Tesla has since improved their system to better detect unknown obstacles. Neural networks won’t identify things they have never seen, but there are techniques to notice things in computer vision, from clues like motion parallax or how they change as you move. Indeed, Elon Musk, when denouncing LIDAR, often claims that Tesla is close to being able to get the depth of every element in a camera scene the way LIDAR is able to inherently. Such an ability would, if perfect, always identify an obstacle, even one never seen before, but Tesla is not yet at that level.
The combination of unusual radar signals and the unidentified possibly stationary object should have been enough, but they were not. Tesla Autopilot, particularly in 2018, is still a work in progress, and still far from being able to always identify such things, which is why they sell it as an ADAS tool and not a self-driving system. At the same time, Elon Musk expressed high confidence that he would ship a “feature complete full self driving” system in 2019. Tesla did not do that, though it has released some functionality to beta testers. Any such system would need to perform extremely well in dangerous situations like this accident.

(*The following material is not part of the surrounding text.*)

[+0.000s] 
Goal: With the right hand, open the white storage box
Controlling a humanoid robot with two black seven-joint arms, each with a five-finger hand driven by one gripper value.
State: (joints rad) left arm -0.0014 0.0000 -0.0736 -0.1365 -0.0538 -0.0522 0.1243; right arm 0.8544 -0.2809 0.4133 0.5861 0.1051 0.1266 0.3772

Most of the blame will probably be put on Huang. He knew Autopilot couldn’t handle this off-ramp. He had had to grab the wheel at least twice there. He complained about it. He drove it again — and just possibly was even playing a game on part of that drive. Autopilot is an ADAS system, not expected to see everything, expected to make mistakes and need driver correction, which it didn’t get.
Caltrans also could have done better, replacing the barrier sooner, and painting the lines — but the reality is that lines are going to fade, and crash barriers are never going to be replaced instantly, so robocars and ADAS systems have to deal with this. The gore is now brightly painted with added chevrons, and I have driven by it in Autopilot many times with confidence — in fact if there’s one place the Autopilot is not going to have a problem again, it should be here.
It should be noted that this was the investigation in which Tesla was kicked out of participation because they would not follow NTSB rules on staying silent. It was strongly suggested by the NTSB chairman that Elon Musk actually hung up the phone on the chairman at one point. I have sympathy with both sides — the NTSB needs to be able to conduct their investigation independently, but Tesla is a company that lives on internet time, and 2 years of people wondering how and why somebody died using Autopilot is not something they would be fond of.
Tesla won’t get blame, but there are lessons about how it can do better, and what it probably should do in building its supposed “full self driving” offering and eventual “real true actual fully full self driving” that is as yet in the more distant future. After this accident, Tesla improved their reading of faded lane markers like this, and their detection of stationary objects, though they have still had subsequent crashes into surprising stationary objects because it’s hard to detect those 100% with just cameras and radar, and Tesla is committed to using just those approaches.
In fact, a year later another Tesla would crash into the broadside of a truck in Florida again. While the truck was moving across the road, this is treated like a stationary object by radar, and similar factors may play a role there. The NTSB just released their preliminary docket but it does not yet contain analysis of what the Tesla Autopilot did during that accident.